Nahrung:
Gräser
Lebensraumansprüche:
Eine anspruchsvolle, wärmebedürftige Magerrasenart! Benötigt sonnenexponierte, nur lückig bewachsene und eher niedrigwüchsige, beweidete (aber nicht überweidete!) Magerrasen sowie Steppenheiden. Am individuenreichsten sind die Bestände, wenn lückige, nur mit Moosen und Flechten bewachsene bzw. ganz offene Stellen sehr kleinräumig und mosaikartig mit etwas höherwüchsiger Trockenrasen-/Trockensaumvegetation abwechseln. Manchmal individuenreich auf kleiner Fläche, etwa einer nur ca. 1 ha großen Steppenheide im Wald mit dem Schmetterlingshaft (östliche Schwäbische Alb).
Entwicklungszyklus:
Imagines recht früh ab Juni bis Anfang Oktober. Die Eier werden in lückigen Boden abgelegt.
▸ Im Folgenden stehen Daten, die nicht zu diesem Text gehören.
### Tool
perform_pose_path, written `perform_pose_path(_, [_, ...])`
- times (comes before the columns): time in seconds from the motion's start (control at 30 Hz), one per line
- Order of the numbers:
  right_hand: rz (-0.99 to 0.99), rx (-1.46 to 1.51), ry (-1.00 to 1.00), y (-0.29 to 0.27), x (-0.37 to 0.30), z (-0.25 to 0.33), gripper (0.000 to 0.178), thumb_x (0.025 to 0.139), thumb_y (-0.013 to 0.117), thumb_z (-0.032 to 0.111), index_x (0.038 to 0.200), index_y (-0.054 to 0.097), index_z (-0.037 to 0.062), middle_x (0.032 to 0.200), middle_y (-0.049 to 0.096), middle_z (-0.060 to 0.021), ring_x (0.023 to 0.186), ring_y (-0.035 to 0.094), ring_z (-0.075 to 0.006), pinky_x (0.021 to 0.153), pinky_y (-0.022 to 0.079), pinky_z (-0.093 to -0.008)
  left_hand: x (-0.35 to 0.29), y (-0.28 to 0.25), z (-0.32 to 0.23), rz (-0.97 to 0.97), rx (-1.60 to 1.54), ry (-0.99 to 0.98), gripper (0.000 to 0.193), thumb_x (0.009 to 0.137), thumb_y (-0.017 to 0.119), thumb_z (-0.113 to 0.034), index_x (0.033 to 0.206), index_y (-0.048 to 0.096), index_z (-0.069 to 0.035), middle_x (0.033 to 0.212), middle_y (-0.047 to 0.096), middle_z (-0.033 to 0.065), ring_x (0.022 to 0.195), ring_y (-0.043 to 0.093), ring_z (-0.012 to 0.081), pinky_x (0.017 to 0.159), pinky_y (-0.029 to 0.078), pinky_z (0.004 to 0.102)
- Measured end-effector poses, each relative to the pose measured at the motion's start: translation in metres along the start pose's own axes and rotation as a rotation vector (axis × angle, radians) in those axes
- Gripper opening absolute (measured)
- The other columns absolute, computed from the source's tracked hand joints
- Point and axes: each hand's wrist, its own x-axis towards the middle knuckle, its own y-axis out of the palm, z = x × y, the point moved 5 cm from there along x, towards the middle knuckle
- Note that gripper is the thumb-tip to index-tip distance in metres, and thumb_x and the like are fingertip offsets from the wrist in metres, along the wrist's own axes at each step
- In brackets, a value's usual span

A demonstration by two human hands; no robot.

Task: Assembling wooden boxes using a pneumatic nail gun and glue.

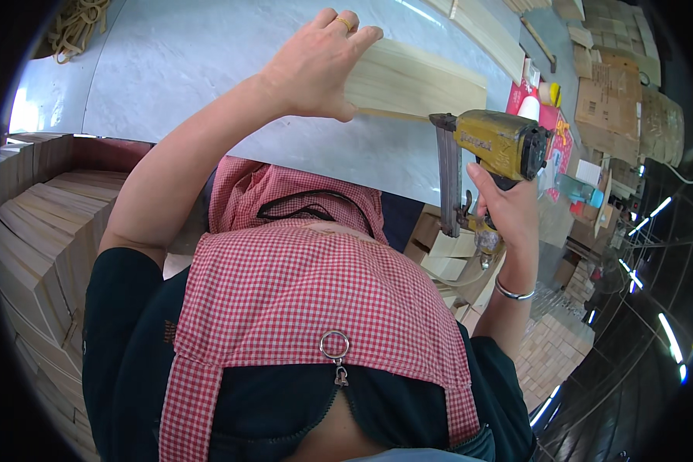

Gefährdung: vom Aussterben bedroht
Gefährdungsursachen:
Extrem stark bedroht, weil die lückigen Bereiche in den Magerrasen immer seltener werden, die Flächen trivialisieren und meist nicht in der richtigen Dosierung beweidet werden. Sogar heute noch werden Teilhabitate bzw. zum besiedelten Magerrasenkomplex gehörige Flächen ohne Folgen überbaut (Stadt Herbrechtingen auf der Ostalb/Kreis Heidenheim)!
Bemerkungen:
Ist in Deutschland an den weitaus meisten von früher bekannten Stellen bereits verschwunden oder auf nicht überlebensfähige Restpopulationen zusammengeschmolzen, die eine nach der anderen aussterben.